I am not particularly anxious for the men to remember what someone else has tried to do in the past, for then we might quickly accumulate far too many things that could not be done.

That is one of the troubles with extensive records. If you keep on recording all of your failures you will shortly have a list showing that there is nothing left for you to try – whereas it by no means follows because one man has failed in a certain method that another man will not succeed.

That was Ford’s experience. “We get some of our best results from letting fools rush in where angels fear to tread.” He wrote: “Hardly a week passes without some improvement being made somewhere in machine or process, and sometimes this is made in defiance of what is called “the best shop practice.”

The important thing is that when something that previously didn’t work suddenly does, it doesn’t necessarily mean the people who tried it first were wrong. It usually means other parts of the system have evolved in a way that allows what was once impossible to now become practical.


Paul Graham once wrote:

One way to tell whether a field has consistent standards is the overlap between the leading practitioners and the people who teach the subject in universities.

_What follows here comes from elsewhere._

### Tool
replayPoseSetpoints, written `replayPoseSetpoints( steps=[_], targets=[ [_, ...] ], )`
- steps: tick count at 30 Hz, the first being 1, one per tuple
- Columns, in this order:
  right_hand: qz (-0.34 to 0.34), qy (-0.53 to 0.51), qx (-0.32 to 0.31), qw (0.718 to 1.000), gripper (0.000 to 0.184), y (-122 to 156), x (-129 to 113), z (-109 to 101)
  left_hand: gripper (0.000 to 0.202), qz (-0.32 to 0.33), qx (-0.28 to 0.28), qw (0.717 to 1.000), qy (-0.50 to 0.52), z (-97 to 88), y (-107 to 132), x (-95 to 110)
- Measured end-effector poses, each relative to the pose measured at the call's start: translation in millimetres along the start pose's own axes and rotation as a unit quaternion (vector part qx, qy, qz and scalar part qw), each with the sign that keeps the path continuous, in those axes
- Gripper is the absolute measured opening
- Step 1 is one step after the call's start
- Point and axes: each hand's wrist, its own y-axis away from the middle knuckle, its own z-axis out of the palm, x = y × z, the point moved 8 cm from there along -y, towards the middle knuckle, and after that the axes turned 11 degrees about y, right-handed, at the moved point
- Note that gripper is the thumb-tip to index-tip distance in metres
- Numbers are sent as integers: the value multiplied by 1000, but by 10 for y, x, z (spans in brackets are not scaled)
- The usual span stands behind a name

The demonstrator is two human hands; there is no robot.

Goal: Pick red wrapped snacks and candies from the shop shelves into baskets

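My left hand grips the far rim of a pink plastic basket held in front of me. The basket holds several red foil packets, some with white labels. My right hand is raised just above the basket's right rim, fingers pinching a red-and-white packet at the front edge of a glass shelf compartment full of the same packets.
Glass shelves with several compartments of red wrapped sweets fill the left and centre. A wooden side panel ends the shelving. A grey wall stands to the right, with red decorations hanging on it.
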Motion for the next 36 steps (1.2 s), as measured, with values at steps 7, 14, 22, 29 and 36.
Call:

At one end of the scale you have fields like math and physics, where nearly all the teachers are among the best practitioners.

In the middle are medicine, law, history, architecture, and computer science, where many are.

At the bottom are business, literature, and the visual arts, where there’s almost no overlap between the teachers and the leading practitioners.

He concluded: “How much you should worry about being an outsider depends on the quality of the insiders.”